### 1. Natural sort comparison

Forked from Re: sort constants confusing

_tom said...

A demo of the new sorting include is: http://openeuphoria.org/pastey/293.wc

It provides stable sorting, column sorting, index sorting, along with number and natural order options. All sorts are in the up direction.

After changing a few identifiers this works on OE and Phix.

_tom

Thanks for merging that. I have some questions about the Natural Sort comparator..

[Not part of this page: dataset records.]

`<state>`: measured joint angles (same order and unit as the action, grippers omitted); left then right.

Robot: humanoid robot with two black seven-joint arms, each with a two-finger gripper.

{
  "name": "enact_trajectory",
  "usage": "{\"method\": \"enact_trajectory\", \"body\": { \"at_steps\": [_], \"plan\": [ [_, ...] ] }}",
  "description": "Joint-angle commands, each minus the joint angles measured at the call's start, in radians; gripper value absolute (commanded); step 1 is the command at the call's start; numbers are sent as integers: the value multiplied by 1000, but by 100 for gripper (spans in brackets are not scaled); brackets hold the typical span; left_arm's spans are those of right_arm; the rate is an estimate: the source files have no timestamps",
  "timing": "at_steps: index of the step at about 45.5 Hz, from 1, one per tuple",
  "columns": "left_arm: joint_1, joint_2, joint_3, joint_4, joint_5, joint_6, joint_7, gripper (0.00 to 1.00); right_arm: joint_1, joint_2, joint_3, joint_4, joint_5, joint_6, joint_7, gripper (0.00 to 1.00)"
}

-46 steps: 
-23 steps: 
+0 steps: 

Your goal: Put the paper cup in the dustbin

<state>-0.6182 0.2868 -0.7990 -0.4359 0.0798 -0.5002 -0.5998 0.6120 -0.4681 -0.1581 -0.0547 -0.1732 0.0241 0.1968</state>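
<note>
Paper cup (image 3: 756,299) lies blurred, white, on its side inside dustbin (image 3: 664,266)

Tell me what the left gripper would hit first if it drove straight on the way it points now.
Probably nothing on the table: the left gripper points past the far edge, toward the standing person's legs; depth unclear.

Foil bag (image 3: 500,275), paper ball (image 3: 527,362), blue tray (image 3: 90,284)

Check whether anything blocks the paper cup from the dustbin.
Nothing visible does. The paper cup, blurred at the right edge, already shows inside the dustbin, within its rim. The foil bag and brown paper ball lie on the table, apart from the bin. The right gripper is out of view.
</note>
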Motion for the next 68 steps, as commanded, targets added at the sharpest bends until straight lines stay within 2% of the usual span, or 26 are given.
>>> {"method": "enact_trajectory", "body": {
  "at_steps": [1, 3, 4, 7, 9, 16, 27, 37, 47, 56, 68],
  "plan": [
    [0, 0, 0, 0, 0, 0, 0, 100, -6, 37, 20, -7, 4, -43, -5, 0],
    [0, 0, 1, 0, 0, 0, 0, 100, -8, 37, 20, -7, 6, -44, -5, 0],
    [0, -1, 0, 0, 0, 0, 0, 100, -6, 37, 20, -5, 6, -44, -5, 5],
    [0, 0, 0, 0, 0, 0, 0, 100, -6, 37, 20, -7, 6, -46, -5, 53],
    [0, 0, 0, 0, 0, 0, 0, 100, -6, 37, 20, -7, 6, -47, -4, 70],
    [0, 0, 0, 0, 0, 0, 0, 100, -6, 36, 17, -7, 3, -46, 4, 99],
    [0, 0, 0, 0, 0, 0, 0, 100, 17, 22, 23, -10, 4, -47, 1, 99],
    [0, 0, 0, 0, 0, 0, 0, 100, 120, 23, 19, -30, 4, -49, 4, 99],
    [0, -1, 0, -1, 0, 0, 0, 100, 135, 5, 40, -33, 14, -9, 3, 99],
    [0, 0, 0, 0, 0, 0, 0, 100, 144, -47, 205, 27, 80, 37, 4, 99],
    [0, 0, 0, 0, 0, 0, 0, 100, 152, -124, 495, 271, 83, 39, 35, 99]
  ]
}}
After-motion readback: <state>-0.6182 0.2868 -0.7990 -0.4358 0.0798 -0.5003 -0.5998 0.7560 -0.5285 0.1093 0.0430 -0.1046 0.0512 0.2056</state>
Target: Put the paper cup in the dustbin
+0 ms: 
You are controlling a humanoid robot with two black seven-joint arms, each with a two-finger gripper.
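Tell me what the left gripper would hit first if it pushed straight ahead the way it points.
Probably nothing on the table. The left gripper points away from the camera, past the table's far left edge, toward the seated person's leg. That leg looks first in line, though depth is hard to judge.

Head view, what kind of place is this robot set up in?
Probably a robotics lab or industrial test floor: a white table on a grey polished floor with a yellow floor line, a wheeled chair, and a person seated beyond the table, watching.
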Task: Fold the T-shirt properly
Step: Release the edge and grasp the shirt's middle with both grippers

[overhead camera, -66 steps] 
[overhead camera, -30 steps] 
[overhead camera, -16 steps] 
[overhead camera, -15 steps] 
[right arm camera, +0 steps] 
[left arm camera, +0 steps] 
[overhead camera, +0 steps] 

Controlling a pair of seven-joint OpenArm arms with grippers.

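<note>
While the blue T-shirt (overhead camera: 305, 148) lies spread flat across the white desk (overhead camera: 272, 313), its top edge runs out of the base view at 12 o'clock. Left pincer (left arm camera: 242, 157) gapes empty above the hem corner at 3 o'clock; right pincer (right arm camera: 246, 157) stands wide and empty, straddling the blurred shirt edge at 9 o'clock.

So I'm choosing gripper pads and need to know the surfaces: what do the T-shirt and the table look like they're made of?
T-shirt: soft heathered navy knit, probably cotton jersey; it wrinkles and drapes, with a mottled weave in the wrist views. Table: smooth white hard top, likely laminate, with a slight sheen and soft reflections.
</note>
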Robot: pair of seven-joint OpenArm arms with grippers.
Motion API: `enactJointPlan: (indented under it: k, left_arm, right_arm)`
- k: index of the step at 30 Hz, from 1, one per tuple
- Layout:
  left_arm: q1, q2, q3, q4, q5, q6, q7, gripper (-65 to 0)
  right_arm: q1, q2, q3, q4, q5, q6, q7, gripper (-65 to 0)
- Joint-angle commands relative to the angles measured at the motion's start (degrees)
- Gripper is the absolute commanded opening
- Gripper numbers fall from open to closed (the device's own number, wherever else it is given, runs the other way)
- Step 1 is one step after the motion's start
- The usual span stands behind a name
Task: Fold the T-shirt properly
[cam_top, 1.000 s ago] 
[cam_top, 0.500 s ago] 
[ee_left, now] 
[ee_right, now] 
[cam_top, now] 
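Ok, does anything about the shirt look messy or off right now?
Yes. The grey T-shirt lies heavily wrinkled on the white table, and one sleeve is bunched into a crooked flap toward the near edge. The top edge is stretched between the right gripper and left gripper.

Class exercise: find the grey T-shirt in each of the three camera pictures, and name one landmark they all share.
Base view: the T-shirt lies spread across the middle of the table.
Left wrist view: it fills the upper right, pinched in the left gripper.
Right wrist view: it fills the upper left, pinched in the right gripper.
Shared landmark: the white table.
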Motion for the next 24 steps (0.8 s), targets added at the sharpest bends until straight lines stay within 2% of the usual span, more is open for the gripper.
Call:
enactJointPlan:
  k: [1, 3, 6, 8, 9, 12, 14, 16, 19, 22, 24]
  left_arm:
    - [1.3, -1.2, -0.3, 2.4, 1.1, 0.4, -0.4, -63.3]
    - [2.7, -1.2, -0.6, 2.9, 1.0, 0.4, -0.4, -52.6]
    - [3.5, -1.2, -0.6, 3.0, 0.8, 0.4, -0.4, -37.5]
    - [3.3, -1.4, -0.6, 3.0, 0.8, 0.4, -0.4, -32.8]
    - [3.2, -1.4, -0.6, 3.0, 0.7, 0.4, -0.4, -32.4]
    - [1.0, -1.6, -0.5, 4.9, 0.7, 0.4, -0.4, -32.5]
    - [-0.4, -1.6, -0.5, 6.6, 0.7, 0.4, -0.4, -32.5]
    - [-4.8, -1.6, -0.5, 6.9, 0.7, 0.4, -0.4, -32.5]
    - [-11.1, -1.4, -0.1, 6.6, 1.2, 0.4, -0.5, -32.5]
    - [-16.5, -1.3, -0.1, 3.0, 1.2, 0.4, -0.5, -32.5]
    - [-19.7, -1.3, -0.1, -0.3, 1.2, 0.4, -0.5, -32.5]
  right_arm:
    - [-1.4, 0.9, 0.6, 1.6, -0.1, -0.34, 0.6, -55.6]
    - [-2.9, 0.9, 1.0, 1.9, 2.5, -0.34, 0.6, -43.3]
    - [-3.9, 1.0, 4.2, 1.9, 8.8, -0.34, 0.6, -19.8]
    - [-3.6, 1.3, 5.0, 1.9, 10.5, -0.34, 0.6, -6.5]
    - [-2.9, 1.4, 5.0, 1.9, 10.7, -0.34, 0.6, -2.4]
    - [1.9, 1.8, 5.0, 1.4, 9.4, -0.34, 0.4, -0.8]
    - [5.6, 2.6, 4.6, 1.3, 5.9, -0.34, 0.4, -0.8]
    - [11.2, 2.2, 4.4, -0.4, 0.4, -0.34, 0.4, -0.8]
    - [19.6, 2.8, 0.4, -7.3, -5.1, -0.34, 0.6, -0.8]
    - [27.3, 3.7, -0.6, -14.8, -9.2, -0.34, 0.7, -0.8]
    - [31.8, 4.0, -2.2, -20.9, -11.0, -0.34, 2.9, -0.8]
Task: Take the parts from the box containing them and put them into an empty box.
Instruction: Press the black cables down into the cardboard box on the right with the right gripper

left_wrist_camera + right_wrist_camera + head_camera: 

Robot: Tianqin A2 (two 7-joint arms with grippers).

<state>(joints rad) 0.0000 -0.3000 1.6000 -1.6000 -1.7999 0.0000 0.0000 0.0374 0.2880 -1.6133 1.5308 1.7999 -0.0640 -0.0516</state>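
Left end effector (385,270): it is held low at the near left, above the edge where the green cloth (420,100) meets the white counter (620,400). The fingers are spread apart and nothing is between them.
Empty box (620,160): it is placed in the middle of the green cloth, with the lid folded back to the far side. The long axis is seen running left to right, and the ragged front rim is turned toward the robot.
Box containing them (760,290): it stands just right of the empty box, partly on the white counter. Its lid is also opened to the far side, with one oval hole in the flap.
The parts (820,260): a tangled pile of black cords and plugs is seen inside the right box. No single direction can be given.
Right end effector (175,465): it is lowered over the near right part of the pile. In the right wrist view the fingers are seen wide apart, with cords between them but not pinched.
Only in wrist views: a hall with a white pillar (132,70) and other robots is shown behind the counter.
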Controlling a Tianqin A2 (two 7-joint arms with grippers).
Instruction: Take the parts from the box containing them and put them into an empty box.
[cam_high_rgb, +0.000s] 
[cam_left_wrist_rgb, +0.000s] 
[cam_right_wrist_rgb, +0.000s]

Because this is implemented at the compare level there would be quite a lot of overhead at each iteration computing 'natural' values for each target pair prior to the actual comparison. This has got to be quite costly but I'm not sure what the best way of solving it is. I suppose if the data set were always smallish, eg, n < 200 then it doesn't really matter.

Another question is: What would happen if we were sorting a mixture of atoms and strings? The code presented would fail in its fundamental purpose as atoms and sequences would end up being clumped (albeit in nicely sorted clumps).

Lastly, what about things like whitespace, decimal points etc.. the definition of what constitues 'naturalness' is a bit fuzzy. I mean, shouldn't we be also monocasing the text as well?

Spock

### 2. Re: Natural sort comparison

I have been thinking of this stuff as Mike Sort (with obvious inference to some competitive sorting algorithm). Since I didn't invent it I wait for input.

Sorting API must consist of:

• data: integer|atom|string|object
• stability: TRUE|FALSE
• direction: UP|DN
• order: arithmetic|natural|custom
• column: 0|1|2|...
• index sorting

The API question is:

• a universal sort with five (or more) arguments
• sort with the most "popular" arguments
• lots of specialized sort routines with minimal argument lists

This is a teaching opportunity to show me how to design a library. Time to hear from Pete about what he expects in a sorting library.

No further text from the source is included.